### ACTION ITEM:
Within the listing below, how many lines contain the word "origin"? Answer with the number only.

□ □ □ □

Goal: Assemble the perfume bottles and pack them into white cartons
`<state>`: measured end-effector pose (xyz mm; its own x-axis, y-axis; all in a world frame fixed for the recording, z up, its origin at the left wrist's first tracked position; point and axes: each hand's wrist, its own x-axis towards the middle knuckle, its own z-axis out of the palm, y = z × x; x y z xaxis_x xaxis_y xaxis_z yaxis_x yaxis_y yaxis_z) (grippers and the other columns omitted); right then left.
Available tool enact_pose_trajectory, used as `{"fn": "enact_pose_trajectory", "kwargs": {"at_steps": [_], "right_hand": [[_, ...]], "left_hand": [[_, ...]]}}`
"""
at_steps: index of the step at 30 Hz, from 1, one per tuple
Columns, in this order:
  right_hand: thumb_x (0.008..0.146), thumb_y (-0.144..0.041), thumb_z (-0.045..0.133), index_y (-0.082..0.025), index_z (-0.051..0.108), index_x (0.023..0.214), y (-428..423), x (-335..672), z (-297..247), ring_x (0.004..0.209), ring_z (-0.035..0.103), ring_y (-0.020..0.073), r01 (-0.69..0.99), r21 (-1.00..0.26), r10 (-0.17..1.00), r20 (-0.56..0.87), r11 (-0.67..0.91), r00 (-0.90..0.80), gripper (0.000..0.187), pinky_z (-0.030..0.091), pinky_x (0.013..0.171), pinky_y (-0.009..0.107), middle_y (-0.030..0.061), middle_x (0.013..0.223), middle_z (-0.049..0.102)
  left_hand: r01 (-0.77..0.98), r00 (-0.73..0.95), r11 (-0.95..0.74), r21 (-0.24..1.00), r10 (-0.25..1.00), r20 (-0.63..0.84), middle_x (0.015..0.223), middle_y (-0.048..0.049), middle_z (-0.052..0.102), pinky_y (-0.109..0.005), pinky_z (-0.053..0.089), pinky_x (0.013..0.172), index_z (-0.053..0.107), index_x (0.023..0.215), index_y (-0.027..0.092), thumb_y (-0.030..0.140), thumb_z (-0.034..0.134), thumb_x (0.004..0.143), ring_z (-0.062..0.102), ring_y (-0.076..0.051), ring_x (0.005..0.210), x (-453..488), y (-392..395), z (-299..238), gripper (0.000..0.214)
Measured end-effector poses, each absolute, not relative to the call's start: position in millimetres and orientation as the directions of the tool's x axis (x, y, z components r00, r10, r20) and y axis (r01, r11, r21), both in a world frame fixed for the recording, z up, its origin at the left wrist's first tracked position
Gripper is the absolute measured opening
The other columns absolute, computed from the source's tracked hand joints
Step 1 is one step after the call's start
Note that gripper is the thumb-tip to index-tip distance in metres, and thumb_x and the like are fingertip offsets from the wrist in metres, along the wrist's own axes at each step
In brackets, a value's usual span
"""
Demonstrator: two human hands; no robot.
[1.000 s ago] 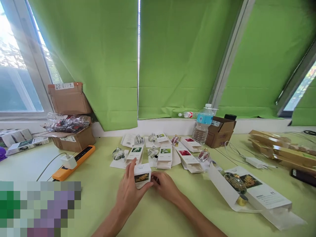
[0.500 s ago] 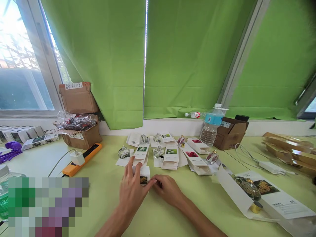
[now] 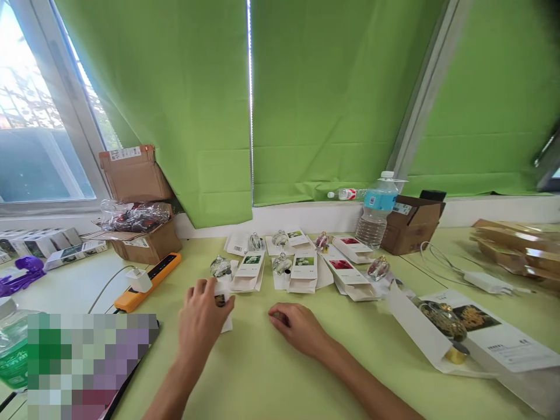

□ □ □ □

### SOLUTION TO THIS EXERCISE:
2